Sul tema la giurisprudenza è divisa, ma l’orientamento prevalente ritiene che anche nel caso di CIGO e FIS il datore di lavoro debba comunque garantire la rotazione tra i lavoratori, principalmente per 3 motivi:

1) la fruizione di ammortizzatori sociali comporta una penalizzazione economica per i lavoratori: il datore di lavoro deve quindi garantire un’equa ripartizione del “sacrificio”;

2) il datore di lavoro deve agire nel rispetto dei principi di non discriminazione, diligenza e buona fede, evitando che vengano penalizzati sempre i medesimi lavoratori;

3) applicazione per analogia della disciplina della CIGS.

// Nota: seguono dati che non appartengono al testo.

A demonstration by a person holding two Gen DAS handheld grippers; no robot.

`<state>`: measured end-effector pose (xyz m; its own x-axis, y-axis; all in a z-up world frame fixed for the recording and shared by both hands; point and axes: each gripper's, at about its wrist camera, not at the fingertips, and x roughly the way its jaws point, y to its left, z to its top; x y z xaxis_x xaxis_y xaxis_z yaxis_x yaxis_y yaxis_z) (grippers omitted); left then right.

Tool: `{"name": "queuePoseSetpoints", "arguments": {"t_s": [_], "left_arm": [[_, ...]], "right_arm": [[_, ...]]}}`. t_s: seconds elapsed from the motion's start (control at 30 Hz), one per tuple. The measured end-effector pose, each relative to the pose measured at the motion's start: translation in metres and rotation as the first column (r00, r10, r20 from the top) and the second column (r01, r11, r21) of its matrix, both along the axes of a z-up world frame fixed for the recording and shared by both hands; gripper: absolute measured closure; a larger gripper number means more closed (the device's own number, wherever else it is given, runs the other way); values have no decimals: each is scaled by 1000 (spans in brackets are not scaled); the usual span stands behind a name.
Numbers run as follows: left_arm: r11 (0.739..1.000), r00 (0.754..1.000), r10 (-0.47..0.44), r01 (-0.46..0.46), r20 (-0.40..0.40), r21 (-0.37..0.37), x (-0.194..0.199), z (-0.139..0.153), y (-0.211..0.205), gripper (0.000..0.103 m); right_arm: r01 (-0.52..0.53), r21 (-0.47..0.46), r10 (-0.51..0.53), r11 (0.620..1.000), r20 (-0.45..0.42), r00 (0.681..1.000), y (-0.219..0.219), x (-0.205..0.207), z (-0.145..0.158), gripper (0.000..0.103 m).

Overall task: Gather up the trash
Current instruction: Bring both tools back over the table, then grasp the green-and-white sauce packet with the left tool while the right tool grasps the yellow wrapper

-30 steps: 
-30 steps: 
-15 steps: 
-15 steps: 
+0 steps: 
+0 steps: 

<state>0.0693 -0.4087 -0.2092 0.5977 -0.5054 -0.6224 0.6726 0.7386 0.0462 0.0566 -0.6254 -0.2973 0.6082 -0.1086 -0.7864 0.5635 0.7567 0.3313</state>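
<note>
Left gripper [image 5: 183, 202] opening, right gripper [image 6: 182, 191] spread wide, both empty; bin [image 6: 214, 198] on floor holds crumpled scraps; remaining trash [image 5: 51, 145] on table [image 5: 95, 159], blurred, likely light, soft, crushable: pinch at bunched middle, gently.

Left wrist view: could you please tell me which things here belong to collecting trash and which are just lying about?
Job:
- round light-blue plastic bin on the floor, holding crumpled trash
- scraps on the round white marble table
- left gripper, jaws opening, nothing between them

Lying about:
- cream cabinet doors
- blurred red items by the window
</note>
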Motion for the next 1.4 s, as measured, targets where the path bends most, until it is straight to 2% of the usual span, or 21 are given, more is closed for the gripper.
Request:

Pertanto, in presenza di un accordo che prevede meccanismi di rotazione, il datore di lavoro è tenuto a rispettare gli obblighi presi; in caso contrario, il lavoratore, tramite il sindacato, può agire richiedendo la rimozione immediata della discriminazione e della condotta antisindacale. Se l’accordo non precisa invece i criteri di scelta, o in assenza di accordo, si ritiene comunque che il datore di lavoro debba agire nel rispetto dei più generali principi di correttezza e non discriminazione.

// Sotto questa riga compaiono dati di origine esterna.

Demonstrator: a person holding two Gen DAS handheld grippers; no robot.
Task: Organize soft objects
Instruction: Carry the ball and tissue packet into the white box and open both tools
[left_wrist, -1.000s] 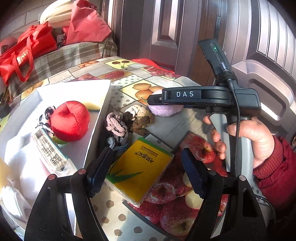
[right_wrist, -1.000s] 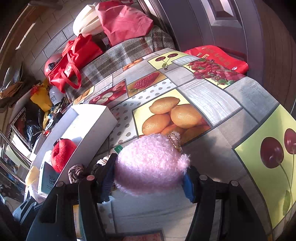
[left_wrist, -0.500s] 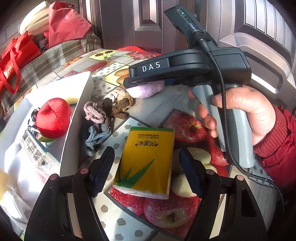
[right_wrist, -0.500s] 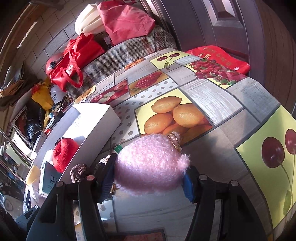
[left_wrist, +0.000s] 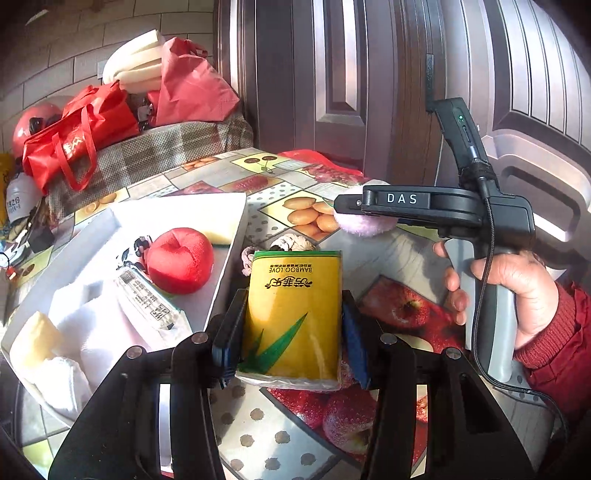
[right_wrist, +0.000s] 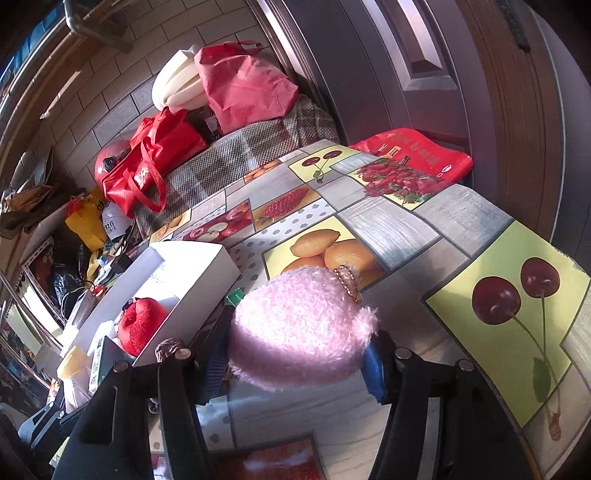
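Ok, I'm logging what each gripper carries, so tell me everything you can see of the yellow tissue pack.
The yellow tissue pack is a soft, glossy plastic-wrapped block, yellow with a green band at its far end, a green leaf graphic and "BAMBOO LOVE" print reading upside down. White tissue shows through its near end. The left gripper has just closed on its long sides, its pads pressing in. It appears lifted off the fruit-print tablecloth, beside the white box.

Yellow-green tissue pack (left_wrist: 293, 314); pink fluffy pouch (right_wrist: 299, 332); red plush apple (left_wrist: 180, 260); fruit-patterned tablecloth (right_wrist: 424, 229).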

Ma tra quali lavoratori scegliere? Anche in questo caso, la normativa non prevede alcuna specifica. Si ritiene, tuttavia, che occorra rimandare al concetto di professionalità, intesa come l’insieme di competenze specifiche del lavoratore. Il datore di lavoro dovrà quindi, nel caso di riduzione d’orario, garantire la rotazione tra lavoratori che svolgono mansioni aventi il medesimo contenuto professionale, a prescindere dal livello di inquadramento. La sentenza della Cassazione 18.01.2019, n. 1378 precisa, infatti, che “la professionalità deve riferirsi alla competenza specifica dei lavoratori, legata alla realtà aziendale, e non ai livelli professionali scelti in maniera discrezionale e/o al maggiore o minore rendimento del dipendente, costituenti dati generici e opinabili”.